Le Conseil du peuple syrien a tenu dimanche 12 juillet sa première séance depuis la chute du régime de Bachar Al-Assad, lançant officiellement les travaux de l’autorité législative chargée d’accompagner la période de transition.
La séance s’est ouverte à Damas en présence du président Ahmed Al-Charaa, du président de la Haute Commission électorale, Mohamed Taha Al-Ahmad, de plusieurs ministres et des 206 membres composant actuellement le Conseil. Les députés ont prêté serment avant de procéder à l’élection du bureau de l’institution.
À l’issue du scrutin, Abdelhamid Akil Al-Awak a été élu président du Conseil avec 99 voix, face à deux autres candidats, Mouayad Hayel Al-Qabalaoui et Mohamed Ramez Kouraj. Mustafa Moussa et Madonna Béchara ont été élus respectivement premier et deuxième vice-présidents, tandis que Mouayad Habib a été désigné secrétaire du Conseil.
Juriste et universitaire né en 1966 à Hassaké, dans le nord-est de la Syrie, Abdelhamid Al-Awak est titulaire d’un doctorat en droit constitutionnel. Ancien juge et enseignant universitaire, il avait également participé à la commission chargée de rédiger la déclaration constitutionnelle adoptée en mars 2025.
Dans un discours prononcé devant les députés, Ahmed Al-Charaa a affirmé que la Syrie écrivait « une nouvelle histoire » et entrait dans une phase de consolidation de l’État et de reconstruction de ses institutions.

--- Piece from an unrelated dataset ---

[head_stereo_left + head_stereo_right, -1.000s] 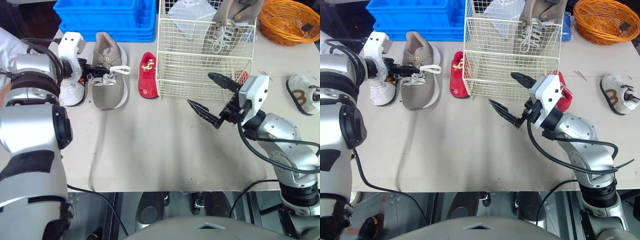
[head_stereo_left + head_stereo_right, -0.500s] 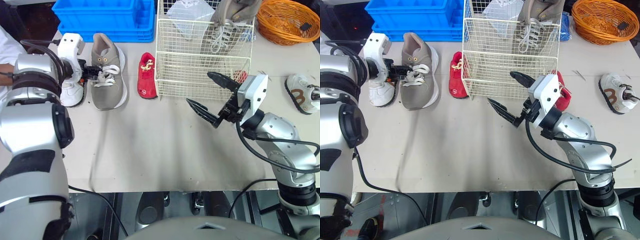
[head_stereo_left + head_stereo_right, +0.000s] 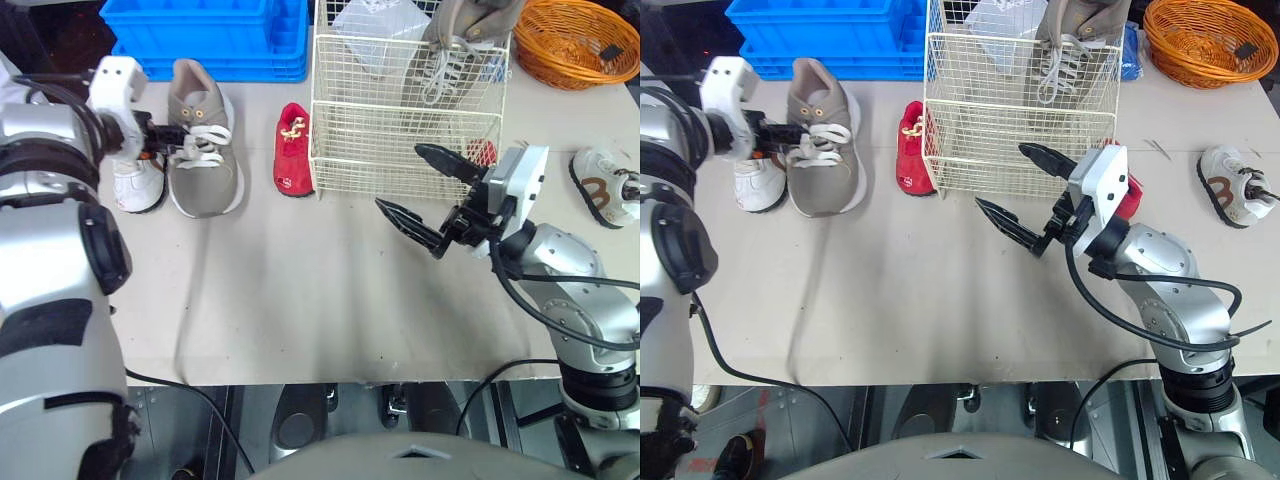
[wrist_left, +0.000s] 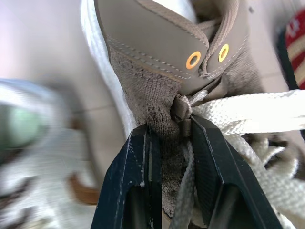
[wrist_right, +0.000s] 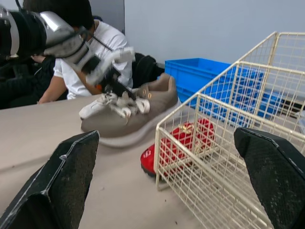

Il a appelé les membres du Conseil à faire de l’institution « un modèle de responsabilité et de compétence » et à contribuer à l’instauration d’une culture du dialogue, de l’État de droit et du respect des institutions. Il a également estimé que la relance de l’économie, l’amélioration des services publics, la création d’emplois et l’augmentation de la production nécessitaient de nouvelles législations adaptées à la période de reconstruction.
Le nouveau Conseil compte théoriquement 210 sièges. Deux tiers de ses membres ont été choisis par des collèges électoraux constitués dans les différentes circonscriptions, tandis que le tiers restant, soit 70 membres, a été nommé par le président Al-Charaa.
Les sièges attribués à la province de Soueïda sont toutefois restés vacants, aucune opération électorale n’ayant pu y être organisée, selon l’agence officielle Sana.
La Haute Commission électorale a indiqué que plus de 500 candidats avaient participé au processus de sélection, organisé dans 57 circonscriptions de 13 provinces. Les députés élus ont été choisis par des collèges comprenant au total plus de 6.800 membres.
Le Conseil exercera le pouvoir législatif pendant une période de trente mois, renouvelable, jusqu’à l’adoption d’une Constitution permanente et à l’organisation de nouvelles élections législatives.
Ses prérogatives comprennent l’adoption, la modification ou l’abrogation des lois, la ratification des traités internationaux, le vote du budget de l’État et l’adoption de lois d’amnistie générale. Il devra également former une commission chargée de préparer un projet de nouvelle Constitution.
La création de cette institution découle de la déclaration constitutionnelle signée en mars 2025 par Ahmed Al-Charaa, qui avait fixé à cinq ans la durée de la période de transition et confié le pouvoir législatif au Conseil du peuple jusqu’à l’adoption d’une Constitution définitive.